Traceback (most recent call last):
File “train.py”, line 90, in
g_loss.backward()
File “/Users/zxiao/opt/anaconda3/lib/python3.7/site-packages/torch/tensor.py”, line 198, in backward
torch.autograd.backward(self, gradient, retain_graph, create_graph)
File “/Users/zxiao/opt/anaconda3/lib/python3.7/site-packages/torch/autograd/init.py”, line 100, in backward
allow_unreachable=True) # allow_unreachable flag

Here is the code snippet:

with torch.autograd.set_detect_anomaly(True):
                netG.zero_grad()
                g_loss = generator_criterion(fake_out, fake_img, real_img)
                g_loss.backward()
                
                fake_img = netG(z)
                fake_out = netD(fake_img).mean()
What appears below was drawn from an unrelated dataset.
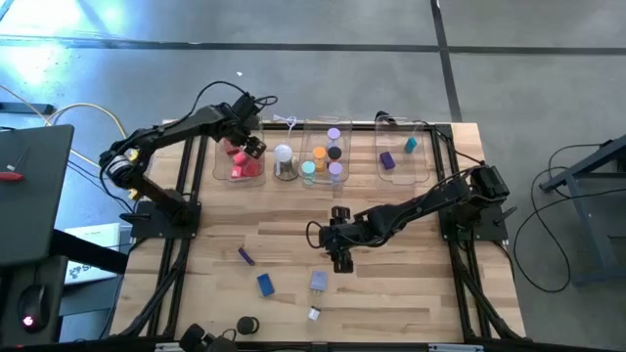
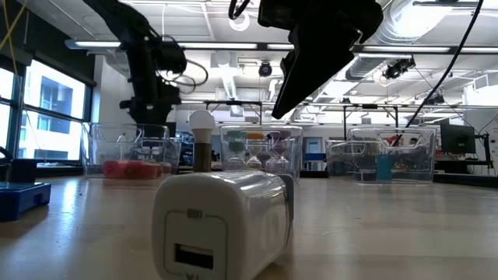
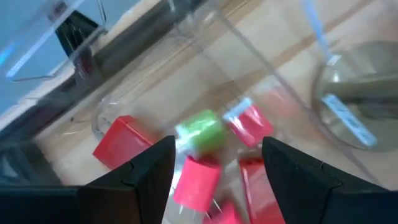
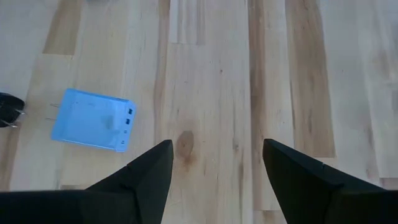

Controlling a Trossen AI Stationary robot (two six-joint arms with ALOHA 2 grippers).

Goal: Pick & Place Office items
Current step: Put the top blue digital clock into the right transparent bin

Seems like some sort of bug in my case. When I try loss.backward in my LSTM training module in Jupyter notebook, it works perfectly. When I copy over to colabs, there’s an issue as described above.

I have the same problem with BottleneckLSTM
The LSTM cell code like:

class BottleneckLSTMCell(nn.Module):
	""" Creates a LSTM layer cell
	Arguments:
		input_channels : variable used to contain value of number of channels in input
		hidden_channels : variable used to contain value of number of channels in the hidden state of LSTM cell
	"""
	def __init__(self, input_channels, hidden_channels):
		super(BottleneckLSTMCell, self).__init__()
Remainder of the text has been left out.